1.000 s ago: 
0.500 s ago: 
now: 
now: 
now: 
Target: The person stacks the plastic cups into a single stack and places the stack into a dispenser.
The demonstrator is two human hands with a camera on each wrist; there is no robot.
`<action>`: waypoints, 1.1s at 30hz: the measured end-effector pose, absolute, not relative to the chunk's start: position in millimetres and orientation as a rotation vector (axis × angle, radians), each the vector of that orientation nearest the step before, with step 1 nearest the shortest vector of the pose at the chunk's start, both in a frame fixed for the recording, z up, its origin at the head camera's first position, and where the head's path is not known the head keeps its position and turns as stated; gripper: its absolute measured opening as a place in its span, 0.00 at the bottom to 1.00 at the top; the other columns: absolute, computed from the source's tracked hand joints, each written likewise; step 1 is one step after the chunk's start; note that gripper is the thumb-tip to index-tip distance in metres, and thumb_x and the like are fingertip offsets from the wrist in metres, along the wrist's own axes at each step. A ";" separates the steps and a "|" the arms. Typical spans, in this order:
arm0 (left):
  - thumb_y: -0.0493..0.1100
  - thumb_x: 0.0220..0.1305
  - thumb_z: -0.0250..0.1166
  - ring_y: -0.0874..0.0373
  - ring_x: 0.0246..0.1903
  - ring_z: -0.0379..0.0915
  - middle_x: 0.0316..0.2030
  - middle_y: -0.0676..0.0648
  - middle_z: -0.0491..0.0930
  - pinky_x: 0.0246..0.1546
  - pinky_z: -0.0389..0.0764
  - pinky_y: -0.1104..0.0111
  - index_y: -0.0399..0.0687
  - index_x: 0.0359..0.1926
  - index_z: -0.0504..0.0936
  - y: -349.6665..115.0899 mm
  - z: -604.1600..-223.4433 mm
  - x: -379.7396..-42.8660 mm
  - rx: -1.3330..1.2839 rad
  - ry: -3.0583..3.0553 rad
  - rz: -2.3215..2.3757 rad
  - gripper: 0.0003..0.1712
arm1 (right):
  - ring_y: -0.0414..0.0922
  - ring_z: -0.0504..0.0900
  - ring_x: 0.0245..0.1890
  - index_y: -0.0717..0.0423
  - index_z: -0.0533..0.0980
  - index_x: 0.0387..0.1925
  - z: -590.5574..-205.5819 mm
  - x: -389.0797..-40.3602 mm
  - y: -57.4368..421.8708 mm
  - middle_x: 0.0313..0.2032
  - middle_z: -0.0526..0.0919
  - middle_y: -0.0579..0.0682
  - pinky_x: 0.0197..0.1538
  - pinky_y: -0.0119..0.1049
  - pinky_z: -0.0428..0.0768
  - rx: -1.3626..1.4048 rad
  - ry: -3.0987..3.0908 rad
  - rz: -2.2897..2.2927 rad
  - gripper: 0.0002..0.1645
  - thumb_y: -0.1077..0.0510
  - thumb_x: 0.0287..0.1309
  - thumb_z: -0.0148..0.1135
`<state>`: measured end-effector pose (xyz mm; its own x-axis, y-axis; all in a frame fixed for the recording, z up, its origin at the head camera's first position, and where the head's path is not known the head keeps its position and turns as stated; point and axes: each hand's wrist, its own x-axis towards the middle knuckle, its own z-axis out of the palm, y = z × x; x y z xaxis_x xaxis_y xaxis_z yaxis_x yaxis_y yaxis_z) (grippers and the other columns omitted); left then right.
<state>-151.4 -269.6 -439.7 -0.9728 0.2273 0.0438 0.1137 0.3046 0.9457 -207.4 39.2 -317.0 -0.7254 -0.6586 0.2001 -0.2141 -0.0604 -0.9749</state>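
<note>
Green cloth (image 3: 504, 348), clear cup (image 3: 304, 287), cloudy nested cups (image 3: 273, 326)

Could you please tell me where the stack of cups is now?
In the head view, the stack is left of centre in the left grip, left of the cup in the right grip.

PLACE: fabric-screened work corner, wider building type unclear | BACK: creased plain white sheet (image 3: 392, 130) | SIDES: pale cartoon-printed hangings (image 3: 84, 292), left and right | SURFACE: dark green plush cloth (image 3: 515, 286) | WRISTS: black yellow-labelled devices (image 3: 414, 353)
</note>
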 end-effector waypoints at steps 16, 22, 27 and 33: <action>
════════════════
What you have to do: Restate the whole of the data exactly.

Completed exercise:
1.000 s ago: 
0.500 s ago: 
now: 
now: 
now: 
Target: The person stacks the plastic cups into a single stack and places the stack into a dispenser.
The demonstrator is two human hands with a camera on each wrist; there is no robot.
`<action>`: waypoints, 1.1s at 30hz: the measured end-effector pose, absolute, not relative to the chunk's start: position in millimetres and orientation as a rotation vector (axis × angle, radians), each the vector of that orientation nearest the step before, with step 1 nearest the shortest vector of the pose at the chunk's start, both in a frame fixed for the recording, z up, its origin at the head camera's first position, and where the head's path is not known the head keeps its position and turns as stated; gripper: its absolute measured opening as a place in its span, 0.00 at the bottom to 1.00 at the top; the other columns: absolute, computed from the source's tracked hand joints, each written likewise; step 1 is one step after the chunk's start; note that gripper is the thumb-tip to index-tip distance in metres, and thumb_x and the like are fingertip offsets from the wrist in metres, along the wrist's own axes at each step. A ";" separates the steps and a "|" the arms. Typical spans, in this order:
arm0 (left):
  - thumb_y: -0.0493..0.1100
  - thumb_x: 0.0220..0.1305
  - thumb_z: -0.0250..0.1166
  - ring_y: -0.0874..0.0373
  - ring_x: 0.0246..0.1903
  - ring_z: -0.0379..0.0915
  - middle_x: 0.0316..0.2030
  - middle_y: -0.0676..0.0648
  - middle_z: -0.0491..0.0930
  - pinky_x: 0.0246..0.1546
  - pinky_z: -0.0389..0.0764
  - pinky_y: -0.1104..0.0111
  - index_y: -0.0399..0.0687
  - index_x: 0.0359..0.1926
  - index_z: -0.0504..0.0936
  - y: -349.6665..115.0899 mm
  - z: -604.1600..-223.4433 mm
  - x: -379.7396..-42.8660 mm
  - rx: -1.3330..1.2839 rad
  - ry: -3.0583..3.0553 rad
  - rz: -2.3215..2.3757 rad
  - gripper: 0.0003..0.1712
arm1 (right):
  - ring_y: -0.0414..0.0922
  - ring_z: -0.0504..0.0900
  - ring_x: 0.0245..0.1890
  - index_y: -0.0717..0.0423
  - index_z: -0.0533..0.0980
  - index_x: 0.0387..0.1925
  - z: -590.5574..-205.5819 mm
  - x: -389.0797..-40.3602 mm
  - y: -57.4368..421.8708 mm
  - middle_x: 0.0313..0.2032
  - middle_z: -0.0526..0.0919
  - middle_y: -0.0579..0.0682
  - pinky_x: 0.0197..0.1538
  - pinky_y: -0.0119..0.1049
  - pinky_z: -0.0428..0.0768
  - rx: -1.3626..1.4048 rad
  - ry: -3.0987..3.0908 rad
  - rz: -2.2897..2.2927 rad
  - gripper: 0.0002..0.1645
  - thumb_y: -0.1077..0.0510
  - thumb_x: 0.0287..0.1309
  - thumb_z: -0.0148..0.1135
`<state>`: measured end-effector pose (xyz mm; its own x-axis, y-axis; all in a frame fixed for the recording, z up, its origin at the head camera's first position, and where the head's path is not known the head keeps its position and turns as stated; point and axes: each hand's wrist, its own x-axis towards the middle knuckle, its own z-axis out of the palm, y = z × x; x y z xaxis_x xaxis_y xaxis_z yaxis_x yaxis_y yaxis_z) (grippers and the other columns omitted); left then right.
<state>-151.4 -269.6 -439.7 -0.9728 0.2273 0.0438 0.1137 0.3046 0.9457 -207.4 39.2 -317.0 -0.7254 -0.6586 0.2001 -0.2141 -0.0604 -0.9749</state>
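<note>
Green cloth (image 3: 504, 348), clear cup (image 3: 304, 287), cloudy nested cups (image 3: 273, 326)

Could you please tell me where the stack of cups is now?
In the head view, the stack is left of centre in the left grip, left of the cup in the right grip.

PLACE: fabric-screened work corner, wider building type unclear | BACK: creased plain white sheet (image 3: 392, 130) | SIDES: pale cartoon-printed hangings (image 3: 84, 292), left and right | SURFACE: dark green plush cloth (image 3: 515, 286) | WRISTS: black yellow-labelled devices (image 3: 414, 353)
</note>
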 end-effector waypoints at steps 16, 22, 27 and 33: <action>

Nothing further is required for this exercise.